Another Research by McCarroll and Brough reviewed the effects of intense cropping on Red Ferrosols. Intense cropping negatively affects Red Ferrosols in several aspects: it causes seepage downslope due to widespread irrigation, leads to physical and chemical decline, and results in poor soil quality, not applicable for farming (McCarroll & Brough 2000, p. 25; Belbin & Cotching 2004, p. 1). Intense cropping has shown to degrade the structure of Red Ferrosols by reducing porosity and aeration, and as a result, limited water trafficability.
This fact, in turn, increases soil strength and cloddiness, and makes it more difficult for plants to take roots (McCarroll & Brough 2000, p. 25). The issue of soil degradation and erosion is further exacerbated by the fact that as non-swelling soils, Red Ferossols do not have the capacity for self-repair (McCarroll & Brough 2000, p. 25). If the effects of structural and chemical decline continue to occur, the ecological damage will eventually make Red Ferrosols not suitable for agriculture.
This fact necessitates a continuous monitoring and assessment of Red Ferrosols and the application of conservation cropping practices. Various soil management practices and techniques can be used to reduce the damage done to Red Ferrosols. While the damage done by intense cropping cannot be repaired by Red Ferrosols, it is not irreversible. Creating vigorous grass pastures on top of Red Ferrosols allows the soils to recover and provide carbon for structural stability (McCarroll & Brough 2000, p. 25). In addition, conservative cropping techniques, such as efficient irrigation management and adjusting water and fertilizer amount to crop demand can help reduce damage done by cropping.

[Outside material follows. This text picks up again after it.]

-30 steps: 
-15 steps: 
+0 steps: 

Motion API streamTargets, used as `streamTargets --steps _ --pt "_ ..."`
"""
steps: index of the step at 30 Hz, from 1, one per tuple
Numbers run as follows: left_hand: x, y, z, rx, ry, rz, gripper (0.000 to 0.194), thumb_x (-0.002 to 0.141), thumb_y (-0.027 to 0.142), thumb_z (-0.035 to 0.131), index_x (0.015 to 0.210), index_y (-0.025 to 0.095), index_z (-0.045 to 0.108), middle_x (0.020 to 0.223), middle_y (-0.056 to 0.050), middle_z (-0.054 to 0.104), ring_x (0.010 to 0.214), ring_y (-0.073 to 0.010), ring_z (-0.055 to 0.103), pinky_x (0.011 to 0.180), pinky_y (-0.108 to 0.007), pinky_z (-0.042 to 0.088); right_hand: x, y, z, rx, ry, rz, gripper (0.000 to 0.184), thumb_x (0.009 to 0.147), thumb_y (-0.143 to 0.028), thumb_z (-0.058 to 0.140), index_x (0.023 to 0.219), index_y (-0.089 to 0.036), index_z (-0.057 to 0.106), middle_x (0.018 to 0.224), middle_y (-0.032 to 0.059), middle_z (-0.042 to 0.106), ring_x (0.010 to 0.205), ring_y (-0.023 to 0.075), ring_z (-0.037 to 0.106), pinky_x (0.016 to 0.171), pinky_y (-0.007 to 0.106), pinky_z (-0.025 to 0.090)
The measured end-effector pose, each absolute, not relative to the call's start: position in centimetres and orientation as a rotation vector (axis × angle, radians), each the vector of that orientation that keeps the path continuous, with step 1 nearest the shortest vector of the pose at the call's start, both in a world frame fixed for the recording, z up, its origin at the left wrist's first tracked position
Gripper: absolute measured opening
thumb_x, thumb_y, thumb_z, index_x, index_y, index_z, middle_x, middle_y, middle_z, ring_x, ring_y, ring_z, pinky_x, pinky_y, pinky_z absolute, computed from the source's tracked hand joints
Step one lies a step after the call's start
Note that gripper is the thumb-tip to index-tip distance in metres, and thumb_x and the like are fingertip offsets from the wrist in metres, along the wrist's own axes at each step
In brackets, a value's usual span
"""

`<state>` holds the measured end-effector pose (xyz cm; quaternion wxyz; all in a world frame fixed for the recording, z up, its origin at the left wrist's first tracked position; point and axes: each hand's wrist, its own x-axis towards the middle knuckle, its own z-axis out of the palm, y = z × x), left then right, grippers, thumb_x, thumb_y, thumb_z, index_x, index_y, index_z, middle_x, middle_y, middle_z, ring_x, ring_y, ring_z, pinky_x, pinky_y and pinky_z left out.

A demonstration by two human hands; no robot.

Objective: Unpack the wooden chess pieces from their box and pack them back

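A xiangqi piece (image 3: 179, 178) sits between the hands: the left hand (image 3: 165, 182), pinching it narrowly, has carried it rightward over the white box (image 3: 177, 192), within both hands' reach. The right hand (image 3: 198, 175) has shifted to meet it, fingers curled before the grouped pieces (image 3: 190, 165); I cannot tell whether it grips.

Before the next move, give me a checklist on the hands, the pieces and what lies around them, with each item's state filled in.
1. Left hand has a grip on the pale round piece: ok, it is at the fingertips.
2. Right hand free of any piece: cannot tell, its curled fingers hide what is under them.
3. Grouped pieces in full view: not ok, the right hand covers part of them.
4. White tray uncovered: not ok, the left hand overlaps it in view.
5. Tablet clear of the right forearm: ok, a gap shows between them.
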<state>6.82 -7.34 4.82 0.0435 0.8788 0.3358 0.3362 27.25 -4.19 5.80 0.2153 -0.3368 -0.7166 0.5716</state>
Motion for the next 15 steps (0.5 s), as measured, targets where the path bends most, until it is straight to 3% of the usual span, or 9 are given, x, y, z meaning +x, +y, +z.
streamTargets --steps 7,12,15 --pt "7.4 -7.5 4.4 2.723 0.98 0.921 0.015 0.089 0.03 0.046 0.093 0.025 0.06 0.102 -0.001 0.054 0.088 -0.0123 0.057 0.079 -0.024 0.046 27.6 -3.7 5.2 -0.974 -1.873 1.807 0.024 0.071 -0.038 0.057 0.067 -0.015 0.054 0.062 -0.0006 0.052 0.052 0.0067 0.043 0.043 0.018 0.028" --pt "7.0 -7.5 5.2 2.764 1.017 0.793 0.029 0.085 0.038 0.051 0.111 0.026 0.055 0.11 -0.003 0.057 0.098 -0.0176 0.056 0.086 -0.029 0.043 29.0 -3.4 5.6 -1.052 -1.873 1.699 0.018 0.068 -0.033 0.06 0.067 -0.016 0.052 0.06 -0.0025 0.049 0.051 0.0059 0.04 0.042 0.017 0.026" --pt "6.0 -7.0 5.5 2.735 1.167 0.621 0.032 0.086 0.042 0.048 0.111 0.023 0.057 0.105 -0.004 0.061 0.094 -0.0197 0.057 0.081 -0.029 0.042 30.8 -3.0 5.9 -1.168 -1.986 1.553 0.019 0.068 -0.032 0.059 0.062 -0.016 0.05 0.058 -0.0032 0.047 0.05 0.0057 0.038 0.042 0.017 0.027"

The effects of long-term intense cropping make Red Ferrosols not applicable for agricultural use. Nevertheless, soil management can, to an extent, reverse some of the damage and improve the agricultural quality of soil. Conservative farming practices make sustainable agriculture on Red Ferrosols a real possibility, and help minimize and reverse the ecological damage.
References
Belbin, K & Cotching, B 2004, Soil strength/soil wetness relationships on Red Ferrosols with visually assessed soil structure differences in north-west Tasmania. Web.
Cotching, B 2015, ‘Red soils’ classified as Ferrosols and also known as Krasnozems. Web.
Cotching, W, Hawkins, K, Sparrow, L & Rowley, W 2002, ‘Crop yields and soil properties on eroded slopes of red Perrobols in north-west Tasmania’, Australian Journal of Soil Research, vol. 40, no. 4, pp. 625-642.
Edis, R 2013, The good earth: Thorpdale Red Ferrosol and chip potatoes. Web.
McCarroll, S & Brough, D 2000, Agricultural Land Resource Assessment of Coalstoun Lakes, Queensland. Web.